*TASK DETAILS*:
Select the lines below containing the word "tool".

*GIVEN DATA*:
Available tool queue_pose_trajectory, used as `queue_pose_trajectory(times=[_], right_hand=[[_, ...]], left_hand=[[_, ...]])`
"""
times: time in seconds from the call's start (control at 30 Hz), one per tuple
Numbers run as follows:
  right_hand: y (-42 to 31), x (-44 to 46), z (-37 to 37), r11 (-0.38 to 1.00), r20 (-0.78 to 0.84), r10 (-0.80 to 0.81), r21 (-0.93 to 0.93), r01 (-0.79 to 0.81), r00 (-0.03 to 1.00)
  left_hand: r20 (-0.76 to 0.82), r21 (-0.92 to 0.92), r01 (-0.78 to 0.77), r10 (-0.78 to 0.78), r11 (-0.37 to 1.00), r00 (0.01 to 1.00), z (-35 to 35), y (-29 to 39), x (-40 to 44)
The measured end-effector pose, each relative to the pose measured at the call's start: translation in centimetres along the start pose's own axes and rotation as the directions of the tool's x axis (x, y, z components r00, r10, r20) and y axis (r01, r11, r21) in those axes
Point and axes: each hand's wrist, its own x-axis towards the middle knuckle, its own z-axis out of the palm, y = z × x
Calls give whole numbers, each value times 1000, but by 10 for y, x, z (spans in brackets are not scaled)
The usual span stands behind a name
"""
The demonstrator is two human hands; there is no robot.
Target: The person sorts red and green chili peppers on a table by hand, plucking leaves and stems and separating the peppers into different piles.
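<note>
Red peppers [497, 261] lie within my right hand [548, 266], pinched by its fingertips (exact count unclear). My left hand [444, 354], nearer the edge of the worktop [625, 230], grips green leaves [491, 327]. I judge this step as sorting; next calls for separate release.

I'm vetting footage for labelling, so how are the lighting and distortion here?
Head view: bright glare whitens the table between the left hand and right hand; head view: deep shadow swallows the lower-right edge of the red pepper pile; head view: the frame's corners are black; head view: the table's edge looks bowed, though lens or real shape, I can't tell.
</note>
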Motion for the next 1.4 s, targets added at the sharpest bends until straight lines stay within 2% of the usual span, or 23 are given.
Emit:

*RESULT FOR THIS EXERCISE*:
Available tool queue_pose_trajectory, used as `queue_pose_trajectory(times=[_], right_hand=[[_, ...]], left_hand=[[_, ...]])`
The measured end-effector pose, each relative to the pose measured at the call's start: translation in centimetres along the start pose's own axes and rotation as the directions of the tool's x axis (x, y, z components r00, r10, r20) and y axis (r01, r11, r21) in those axes

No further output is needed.